Si le positionnement d’Atos, ESN des premières heures, n’est guère surprenant, il n’en est pas de même pour l’entreprise OVH. En effet, OVH s’est souvent présentée comme un acteur français clé de la souveraineté numérique européenne[46]. Elle a ainsi acquis la confiance des utilisateurs, et a même été soutenue récemment par des collectifs comme Interhop pour remplacer Azure dans le cas du Health Data Hub[47]. Mais en novembre 2020, l’entreprise OVH, pour son produit OVH Cloud, est à son tour devenue partenaire de Google Cloud via son service Google Anthos[48]. Cette démarche de partenariat a été soutenue par le gouvernement qui poursuit une politique de « transformation » des entreprises[49] sans prendre sérieusement en compte les phénomènes de dépendance. Atos et OVH deviennent alors, via leurs partenariats respectifs, des ambassadeurs des services vendus par les Big techs en France.
2. Des services numériques aux socles technologiques : de nouveaux rapports de force
Les entreprises de télécommunication mettent également en place des partenariats structurants avec les Big techs. C’est notamment le cas dans le domaine de la 5G, où la gestion et la répartition de la bande passante, notamment par le principe de slicing[50], donnent un rôle déterminant à la couche logicielle et aux technologies de calcul pour lesquelles les entreprises américaines sont aujourd’hui les mieux placées. Ces dernières se sont évidemment préparées au développement de la 5G en Europe, et multiplient depuis 2019 les partenariats avec les équipementiers et les opérateurs de télécommunication européens[51].
Orange Business Services a opté pour la solution Google Anthos for Telecom[52]. Cette plateforme dédiée aux acteurs traditionnels des télécoms a un rôle clé dans la stratégie Global Mobile Edge Cloud (GMEC) de Google, qui consiste à proposer aux entreprises des télécoms des solutions numériques destinées à la technologie 5G. AWS, Microsoft et IBM adoptent une stratégie similaire avec leurs produits Wavelength (AWS), Edge Zones (Microsoft) et IBM Cloud Satellite.

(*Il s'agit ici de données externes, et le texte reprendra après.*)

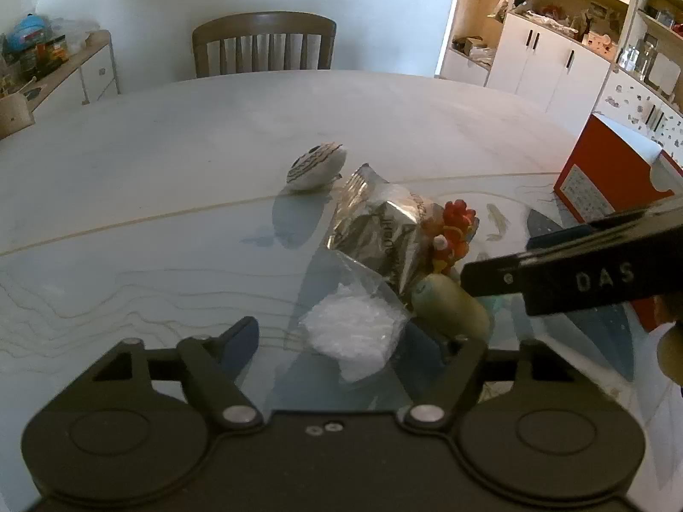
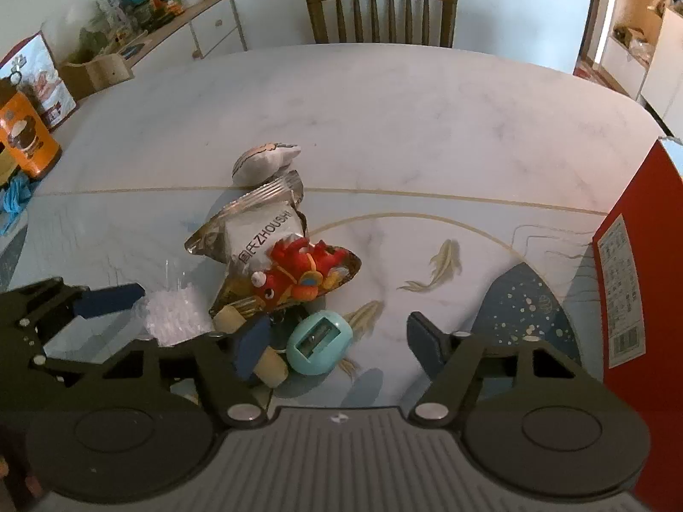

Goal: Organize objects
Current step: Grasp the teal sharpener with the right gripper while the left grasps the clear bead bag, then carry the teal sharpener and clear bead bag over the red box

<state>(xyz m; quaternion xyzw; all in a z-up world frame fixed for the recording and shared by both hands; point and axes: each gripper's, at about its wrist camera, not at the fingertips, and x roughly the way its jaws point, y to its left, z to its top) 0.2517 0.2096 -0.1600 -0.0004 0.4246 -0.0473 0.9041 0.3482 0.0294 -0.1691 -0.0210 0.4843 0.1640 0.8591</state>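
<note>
Both claws are held wide open with nothing gripped: the left claw (image 1: 356, 337) is spread around a clear plastic bag (image 1: 352, 333), the right claw (image 2: 337, 341) around a teal pencil sharpener (image 2: 319, 343). A silver snack packet (image 2: 256, 234), red toy (image 2: 299, 275), cork (image 2: 271, 367) and striped pouch (image 2: 264, 162) are clustered mid-tabletop (image 2: 427, 128); a red box (image 2: 640, 281) is seen at the right edge.

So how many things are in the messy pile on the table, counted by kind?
Toys: 2, the red dragon toy and striped plush
Bags: 2, the silver snack bag and clear plastic bag
Cream cylinders: 1
Teal sharpeners: 1
Total: 6
</note>
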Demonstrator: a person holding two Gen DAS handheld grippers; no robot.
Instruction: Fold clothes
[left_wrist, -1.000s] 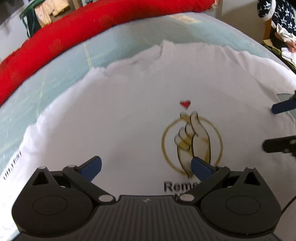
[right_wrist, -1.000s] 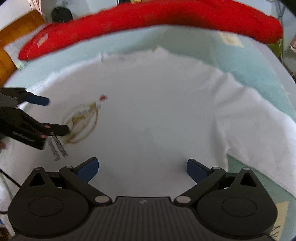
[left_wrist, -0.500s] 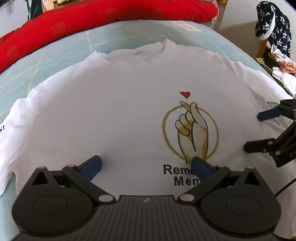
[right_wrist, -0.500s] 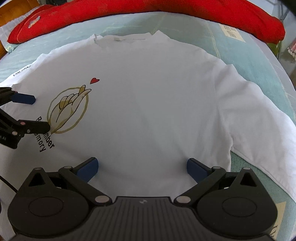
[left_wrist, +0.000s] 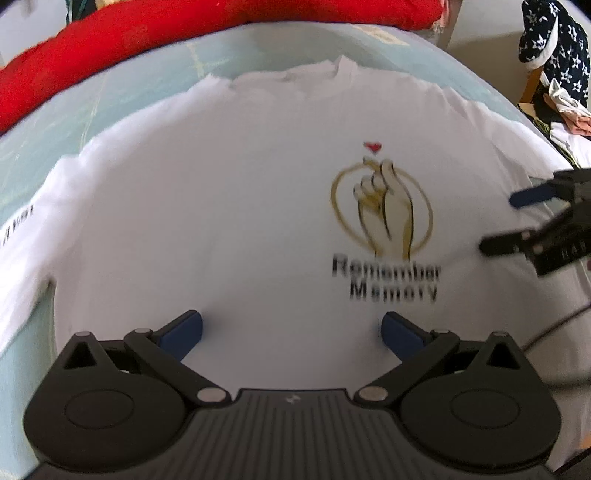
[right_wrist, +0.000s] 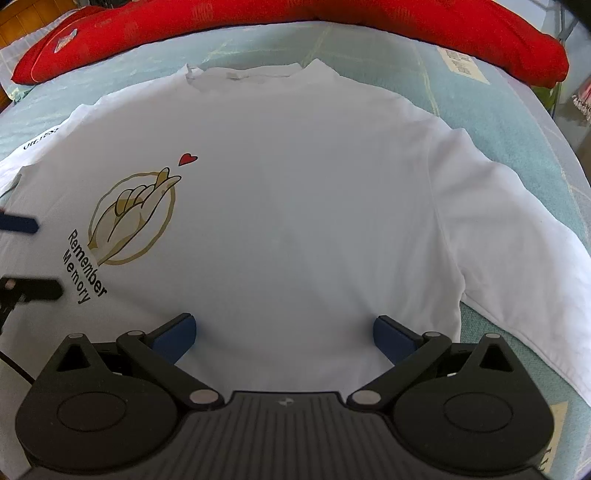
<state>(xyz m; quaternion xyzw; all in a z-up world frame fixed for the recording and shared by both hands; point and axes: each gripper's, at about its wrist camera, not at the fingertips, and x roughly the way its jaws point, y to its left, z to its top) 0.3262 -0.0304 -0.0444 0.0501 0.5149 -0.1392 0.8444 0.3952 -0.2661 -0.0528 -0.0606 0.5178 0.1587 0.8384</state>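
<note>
Flat ahead, white T-shirt (right_wrist: 295, 206) (print up), left tool (left_wrist: 291, 328), right tool (right_wrist: 282, 328), both spread wide, empty.

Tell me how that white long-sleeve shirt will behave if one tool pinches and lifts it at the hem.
The white shirt lies flat with soft wrinkles at the collar, so it is probably floppy and will drape from the pinch. It looks thin, so likely light. Its spread sleeve would probably trail and drag across the teal sheet.
</note>
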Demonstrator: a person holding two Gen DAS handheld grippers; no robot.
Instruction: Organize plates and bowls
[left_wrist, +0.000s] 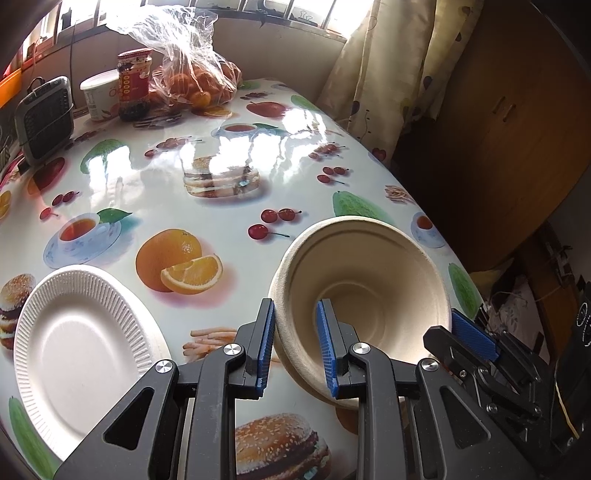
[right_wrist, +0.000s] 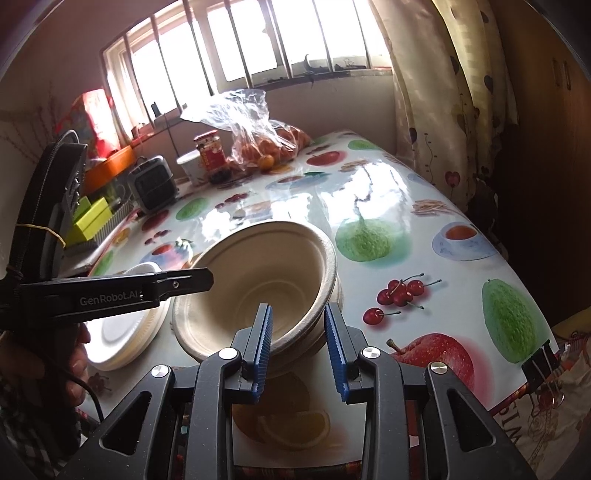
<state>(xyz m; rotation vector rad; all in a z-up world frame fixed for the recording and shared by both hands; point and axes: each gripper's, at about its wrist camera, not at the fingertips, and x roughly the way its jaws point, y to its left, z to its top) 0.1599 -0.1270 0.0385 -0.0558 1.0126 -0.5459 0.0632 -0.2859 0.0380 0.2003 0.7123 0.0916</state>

L’équipementier Nokia a commencé en octobre 2020 à migrer son infrastructure informatique chez Google Cloud[53] et a signé depuis d’autres partenariats avec AWS et Microsoft. Ericsson, l’autre équipementier choisi par les opérateurs européens, a enrichi son partenariat avec Equinix sur la gestion des clouds hybrides. L’américain Equinix est évidemment une porte d’entrée vers les clouders américains[54], et constitue un portail à la fois virtuel et physique : son nouveau centre de données BX1 à Bordeaux est stratégiquement positionné au point d’atterrissement du câble transatlantique Amitié financé par Facebook et Microsoft[55].

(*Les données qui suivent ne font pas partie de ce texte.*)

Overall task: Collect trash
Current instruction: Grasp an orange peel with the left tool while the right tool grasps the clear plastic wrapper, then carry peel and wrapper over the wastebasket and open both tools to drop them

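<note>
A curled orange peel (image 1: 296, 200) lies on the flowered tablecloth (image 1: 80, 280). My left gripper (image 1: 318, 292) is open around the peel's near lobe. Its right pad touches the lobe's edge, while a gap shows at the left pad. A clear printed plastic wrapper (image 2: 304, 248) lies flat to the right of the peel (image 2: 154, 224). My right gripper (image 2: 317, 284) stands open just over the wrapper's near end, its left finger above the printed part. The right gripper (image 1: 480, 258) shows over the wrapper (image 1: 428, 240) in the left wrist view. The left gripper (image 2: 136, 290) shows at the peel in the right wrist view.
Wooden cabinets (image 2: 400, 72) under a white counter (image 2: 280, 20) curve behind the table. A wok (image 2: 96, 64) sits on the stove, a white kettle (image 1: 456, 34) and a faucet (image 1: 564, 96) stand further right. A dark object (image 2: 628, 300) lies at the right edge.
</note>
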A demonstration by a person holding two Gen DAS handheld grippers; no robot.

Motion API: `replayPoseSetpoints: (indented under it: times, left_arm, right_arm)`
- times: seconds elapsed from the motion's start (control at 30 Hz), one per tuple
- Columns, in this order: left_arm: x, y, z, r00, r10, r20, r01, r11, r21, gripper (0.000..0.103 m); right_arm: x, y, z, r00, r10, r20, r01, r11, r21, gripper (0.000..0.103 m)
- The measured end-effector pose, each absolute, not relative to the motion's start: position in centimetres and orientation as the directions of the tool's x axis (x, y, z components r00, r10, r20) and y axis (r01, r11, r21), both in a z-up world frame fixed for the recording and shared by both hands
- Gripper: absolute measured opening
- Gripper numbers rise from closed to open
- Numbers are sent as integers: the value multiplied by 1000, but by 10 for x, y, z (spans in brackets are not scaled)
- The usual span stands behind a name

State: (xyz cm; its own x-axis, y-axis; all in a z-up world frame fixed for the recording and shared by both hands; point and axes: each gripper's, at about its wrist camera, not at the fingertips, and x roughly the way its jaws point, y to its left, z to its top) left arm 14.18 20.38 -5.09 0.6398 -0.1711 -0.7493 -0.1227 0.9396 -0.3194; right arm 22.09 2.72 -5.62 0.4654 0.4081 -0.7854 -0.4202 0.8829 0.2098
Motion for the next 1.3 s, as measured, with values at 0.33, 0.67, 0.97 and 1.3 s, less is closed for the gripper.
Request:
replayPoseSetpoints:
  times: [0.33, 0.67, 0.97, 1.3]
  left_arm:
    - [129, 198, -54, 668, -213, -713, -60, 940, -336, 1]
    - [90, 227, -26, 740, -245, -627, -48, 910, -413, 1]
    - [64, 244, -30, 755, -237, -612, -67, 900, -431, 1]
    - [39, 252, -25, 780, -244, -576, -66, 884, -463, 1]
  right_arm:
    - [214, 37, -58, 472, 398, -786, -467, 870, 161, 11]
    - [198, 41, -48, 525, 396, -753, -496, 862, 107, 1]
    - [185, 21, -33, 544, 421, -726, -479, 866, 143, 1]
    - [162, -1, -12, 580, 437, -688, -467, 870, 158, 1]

Concernant les équipementiers Nokia et Ericsson, il est par ailleurs intéressant de noter que les États-Unis ne disposent pas d’équipementiers 5G et comptent sur les entreprises européennes pour concurrencer le géant chinois Huawei. Le ministre américain de la Justice Bill Barr avait même proposé en février 2020 que les États-Unis « prennent le contrôle (du finlandais Nokia et/ou du suédois Ericsson) soit directement, soit à travers un consortium d’entreprises privées américaines et alliées »[56]. D’une certaine manière, en intégrant les infrastructures clés sur lesquelles reposent l’activité économique de ces équipementiers, les entreprises américaines acquièrent des capacités de négociation supplémentaires sur ces acteurs stratégiques.
Ces stratégies de partenariat ne concernent pas que les acteurs français. En effet, il est possible de faire une cartographie de ces partenariats sur l’ensemble de l’Europe. Sous couvert du développement de la 5G, on constate que de nombreux opérateurs télécoms traditionnels intègrent aujourd’hui certains partenaires cloud dans leur proposition commerciale et technologique.

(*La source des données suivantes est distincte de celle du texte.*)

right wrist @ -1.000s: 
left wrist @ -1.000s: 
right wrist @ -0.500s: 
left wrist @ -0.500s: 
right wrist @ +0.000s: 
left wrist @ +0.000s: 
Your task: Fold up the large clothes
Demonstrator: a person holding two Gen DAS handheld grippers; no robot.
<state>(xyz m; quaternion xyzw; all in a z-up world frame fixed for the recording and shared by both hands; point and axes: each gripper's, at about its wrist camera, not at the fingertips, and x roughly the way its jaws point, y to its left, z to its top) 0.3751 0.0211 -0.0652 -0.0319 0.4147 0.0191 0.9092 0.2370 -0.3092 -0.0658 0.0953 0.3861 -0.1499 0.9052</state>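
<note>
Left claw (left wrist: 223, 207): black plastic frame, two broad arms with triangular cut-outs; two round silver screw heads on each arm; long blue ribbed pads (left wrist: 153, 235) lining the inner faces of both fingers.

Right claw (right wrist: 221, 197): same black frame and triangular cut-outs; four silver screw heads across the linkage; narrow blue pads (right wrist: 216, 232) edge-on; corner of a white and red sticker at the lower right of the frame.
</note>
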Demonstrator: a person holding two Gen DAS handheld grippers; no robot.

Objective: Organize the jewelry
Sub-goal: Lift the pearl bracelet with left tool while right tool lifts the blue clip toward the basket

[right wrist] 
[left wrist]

Pays | Opérateur | Partenaires edge computing[57] |
France | Orange | Google
Dell Technologies |
Allemagne | Deutsche Telecom | MobiledgeX |
Italie | Telecom Italia | |
Espagne | Telefonica | Google
Microsoft |
Belgique | Proximus | Microsoft |
Telenet | ||
Autres | Vodafone (Europe) | AWS
Microsoft |
Figure 5. Tableau listant quelques partenariats en Europe, me contacter pour la faire évoluer.
Pour comprendre les liens de dépendances entre les différents acteurs technologiques dans le cadre du réseau 5G, on peut représenter la relation entre les acteurs numériques et les acteurs réseaux de la manière suivante :
Figure 6. Principaux acteurs technologiques intervenant dans les technologies de réseau 5G.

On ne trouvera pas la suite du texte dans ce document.